CJ: The championship match should always go on last unless of very special circumstances. That’s why we went on last at WrestleMania 18. In retrospect, I wanted to go on before then. Hunter was adamant that the championship go on last. Fine.
JB: And the Omega-Moxley “Unsanctioned Match” belonged last on the card at Full Gear.
CJ: You can’t follow something like that. Plus, it was a double main event, like the last few [Tokyo] Dome shows I did. Was I on last-last? No. But my match was one of the focused upon matches. And if you talk about WrestleMania 18, where we were on last but no one remembers it, the very next year at WrestleMania 19 was my match against Shawn Michaels. That was, what, fifth on the show? But it was the best match.
JB: To get off-track for a quick moment, was your kick to Michaels’ groin after the match spur of the moment or planned out?
CJ: It was discussed. I wanted something more than just Shawn to beat me. I wanted to know, where are we going from this? And it was either Vince or Pat Patterson had that idea and Shawn was all for it. I think Pat suggested I win that match but Vince wanted Shawn to, but he wanted something extra at the end. In a match like that, both guys are winners. There is especially nothing wrong with being a heel and losing.
JB: Where does Jericho-Moxley belong on the card at Revolution?
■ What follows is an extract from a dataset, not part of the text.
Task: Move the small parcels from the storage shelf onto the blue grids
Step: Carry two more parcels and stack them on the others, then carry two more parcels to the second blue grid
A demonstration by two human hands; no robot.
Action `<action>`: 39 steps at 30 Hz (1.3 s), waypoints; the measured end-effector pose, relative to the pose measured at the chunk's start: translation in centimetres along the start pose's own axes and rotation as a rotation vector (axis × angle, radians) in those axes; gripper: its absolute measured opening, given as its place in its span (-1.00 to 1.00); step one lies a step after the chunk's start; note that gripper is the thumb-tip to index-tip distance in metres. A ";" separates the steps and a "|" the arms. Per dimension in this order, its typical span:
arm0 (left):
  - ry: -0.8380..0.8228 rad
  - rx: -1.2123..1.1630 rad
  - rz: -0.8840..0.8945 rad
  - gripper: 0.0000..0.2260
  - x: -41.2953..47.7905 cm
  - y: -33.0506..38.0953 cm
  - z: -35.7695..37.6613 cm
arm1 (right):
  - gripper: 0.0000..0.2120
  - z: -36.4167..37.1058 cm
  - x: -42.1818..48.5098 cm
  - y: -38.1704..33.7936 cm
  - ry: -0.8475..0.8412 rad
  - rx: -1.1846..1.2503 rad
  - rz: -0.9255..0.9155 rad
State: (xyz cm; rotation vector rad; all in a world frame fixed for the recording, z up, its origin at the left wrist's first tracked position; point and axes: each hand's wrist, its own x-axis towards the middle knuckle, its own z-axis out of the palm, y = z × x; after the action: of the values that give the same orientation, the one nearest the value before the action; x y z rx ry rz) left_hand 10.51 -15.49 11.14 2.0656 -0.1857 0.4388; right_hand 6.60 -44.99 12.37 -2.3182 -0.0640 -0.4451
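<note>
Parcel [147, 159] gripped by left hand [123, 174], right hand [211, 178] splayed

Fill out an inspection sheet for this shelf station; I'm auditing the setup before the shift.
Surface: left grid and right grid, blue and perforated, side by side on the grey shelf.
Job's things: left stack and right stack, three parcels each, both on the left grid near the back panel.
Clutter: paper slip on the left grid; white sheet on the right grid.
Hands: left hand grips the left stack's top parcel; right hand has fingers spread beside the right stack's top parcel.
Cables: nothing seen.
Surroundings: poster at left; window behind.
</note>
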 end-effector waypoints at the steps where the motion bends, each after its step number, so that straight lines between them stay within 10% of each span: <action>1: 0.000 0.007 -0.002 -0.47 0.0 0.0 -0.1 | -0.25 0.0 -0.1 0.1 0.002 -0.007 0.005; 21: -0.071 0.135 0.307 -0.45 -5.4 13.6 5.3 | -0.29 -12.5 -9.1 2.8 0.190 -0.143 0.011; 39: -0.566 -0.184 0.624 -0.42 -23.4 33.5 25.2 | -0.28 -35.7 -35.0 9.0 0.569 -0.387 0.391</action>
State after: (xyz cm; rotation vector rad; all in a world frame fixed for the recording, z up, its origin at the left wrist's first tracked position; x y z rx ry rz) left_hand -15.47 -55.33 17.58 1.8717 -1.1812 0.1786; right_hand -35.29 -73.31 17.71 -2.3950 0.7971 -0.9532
CJ: Jericho-Moxley should go on last. As good of a story as Cody-MJF is, it doesn’t have stakes as high without the world title. A story we’ve told that’s really stood out is Jericho-Mox. The story is where it needs to be in the fans’ eyes. I would have no problem going on first if I thought that were the case, but this one should be last.
JB: You can still craft an incredible story in the ring. Are we in for a show on Saturday?
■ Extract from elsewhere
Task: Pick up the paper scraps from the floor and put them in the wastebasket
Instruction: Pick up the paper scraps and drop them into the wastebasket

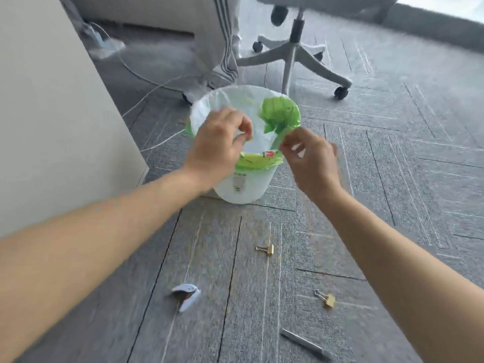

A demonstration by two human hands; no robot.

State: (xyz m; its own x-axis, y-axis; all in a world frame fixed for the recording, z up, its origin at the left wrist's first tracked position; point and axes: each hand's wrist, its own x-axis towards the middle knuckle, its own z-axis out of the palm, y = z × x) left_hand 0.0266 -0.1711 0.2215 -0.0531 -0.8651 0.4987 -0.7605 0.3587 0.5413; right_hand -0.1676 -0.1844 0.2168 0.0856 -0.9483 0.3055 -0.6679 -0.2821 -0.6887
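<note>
Green-lined wastebasket (245, 191) sits beneath both hands, so releases fall inside; left hand (217, 148) fingers curl in a pinch, contents too blurred to tell; right hand (311, 163) fingers pinch a green strip (284, 133); one paper scrap (186, 294) lies on the floor (392, 205).

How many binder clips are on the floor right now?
2. One binder clip lies before the wastebasket; the other clip, nearer and further right. The arms may hide more.
</note>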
CJ: It’s funny, I was just saying to Jerry Lynn, who is one of our producers, ‘Remember the days when we were the high flyers?’ I was never the highest of flyers. I can do the same flip now I did then, the Lionsault. My style is pretty much the same as it’s always been. It’s the story. That’s what counts the most.
When you’re in there with a guy like a Mox, it’s going to be a fight. You saw Moxley versus [Minoru] Suzuki, now it’s going to be Jericho versus Moxley, just fighting, beating each other up. That fits our story. This is not going to be a pretty match. Is it going to be a classic match? Yes. Is it going to be a great match? Yes. Is it going to be a match that has everyone talking the next day? Yes. Is it going to be your typical five-star, high-spot-o-rama? I would be very surprised if that’s the case.
Storyline-wise, it’s going to be excellent. Most importantly, the timing of the match is perfect. This is hitting its peak at the exact right moments, and it’s going to be another great pay-per-view from AEW. There are about 10 other matches I want to see that I won’t be able to watch until later because I’ll be too busy working on my own.
JB: Get the bubbly ready?
CJ: Always have the bubbly ready. Win, lose, or draw, Le Champion is Le Champion.